#### REQUIRED ACTION
How many lines below contain the string "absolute"? Reply with the figure and no further words.

##### INFORMATION SUPPLIED #####

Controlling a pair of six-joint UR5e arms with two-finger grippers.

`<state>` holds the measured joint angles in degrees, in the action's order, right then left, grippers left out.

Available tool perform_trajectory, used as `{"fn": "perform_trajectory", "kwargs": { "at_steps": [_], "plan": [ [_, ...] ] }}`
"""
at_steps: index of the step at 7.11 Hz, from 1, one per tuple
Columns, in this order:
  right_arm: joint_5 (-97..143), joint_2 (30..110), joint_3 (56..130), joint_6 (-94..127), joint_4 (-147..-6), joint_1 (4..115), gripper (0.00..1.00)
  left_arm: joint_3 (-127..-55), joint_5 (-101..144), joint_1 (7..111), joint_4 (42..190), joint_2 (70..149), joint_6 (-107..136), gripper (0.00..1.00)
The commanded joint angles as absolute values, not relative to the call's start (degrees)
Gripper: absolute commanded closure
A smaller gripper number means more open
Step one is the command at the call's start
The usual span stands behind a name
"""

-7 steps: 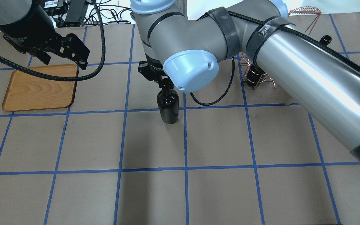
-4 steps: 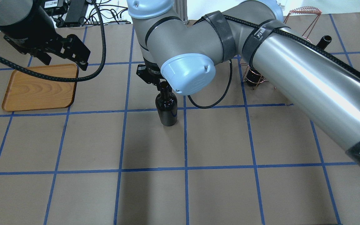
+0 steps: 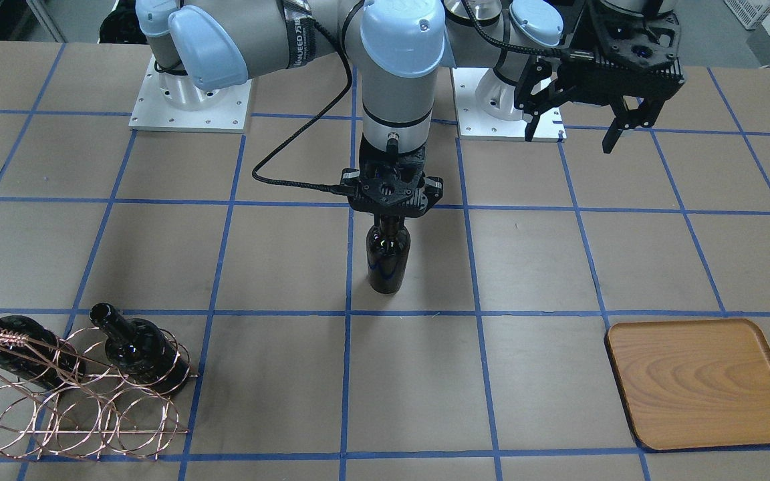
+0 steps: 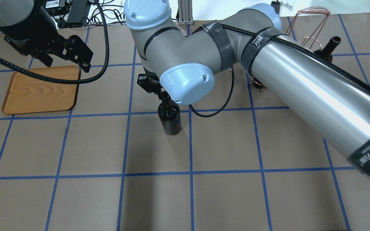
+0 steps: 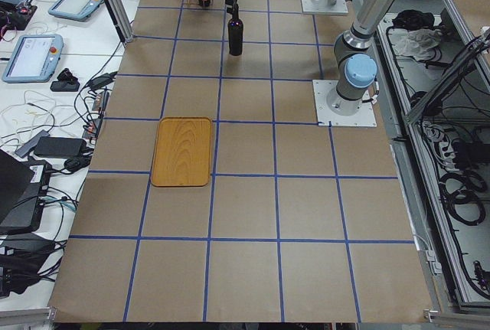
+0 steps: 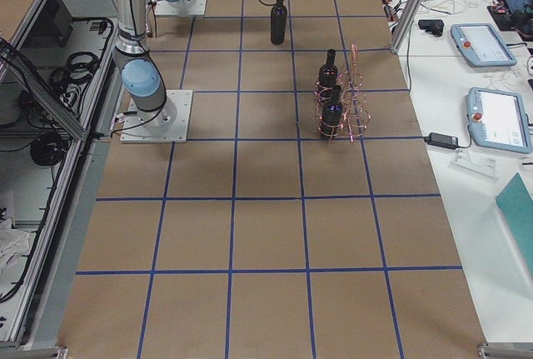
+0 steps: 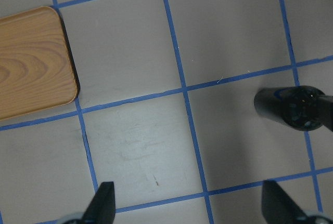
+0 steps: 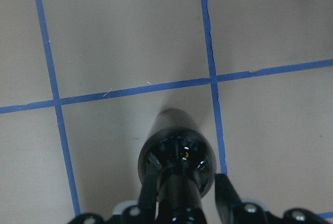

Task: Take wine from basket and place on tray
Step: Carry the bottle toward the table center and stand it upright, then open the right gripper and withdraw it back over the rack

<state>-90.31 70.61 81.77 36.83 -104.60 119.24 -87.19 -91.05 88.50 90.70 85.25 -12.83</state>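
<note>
Robotics laboratory. The worktop [image 5: 245,269] is papered brown and gridded with blue tape [image 5: 253,176], and the arm bases are bolted to metal plates [image 5: 367,119] on it. Beside the worktop are white benches [image 6: 441,84] with teach pendants [image 5: 31,56], bundled cables [image 5: 459,184] and aluminium frame posts [image 5: 111,1].

Glossy near-black glass wine bottle [image 3: 387,257]; thin copper-toned wire basket [image 3: 84,411]; grained orange-brown wooden tray [image 3: 702,381] — matt brown surface [image 3: 278,394].
</note>
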Motion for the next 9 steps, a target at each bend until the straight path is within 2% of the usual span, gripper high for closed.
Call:
{"fn": "perform_trajectory", "kwargs": {
  "at_steps": [1, 4, 9],
  "plan": [
    [-90.7, 72.5, 81.48, 36.83, -104.68, 119.18, 0.01, -87.19, -91.05, 88.51, 90.7, 85.25, -12.83, 0.0],
    [-90.62, 76.63, 81.12, 34.91, -103.89, 113.33, 0.0, -87.19, -91.05, 88.51, 90.7, 85.25, -12.83, 0.0],
    [-90.7, 79.19, 81.47, 11.09, -102.14, 96.88, 0.0, -87.19, -91.05, 88.59, 90.7, 85.25, -12.83, 0.0]
  ]
}}
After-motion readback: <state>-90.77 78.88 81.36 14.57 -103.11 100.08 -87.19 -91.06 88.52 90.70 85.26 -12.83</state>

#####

#### REPLY
2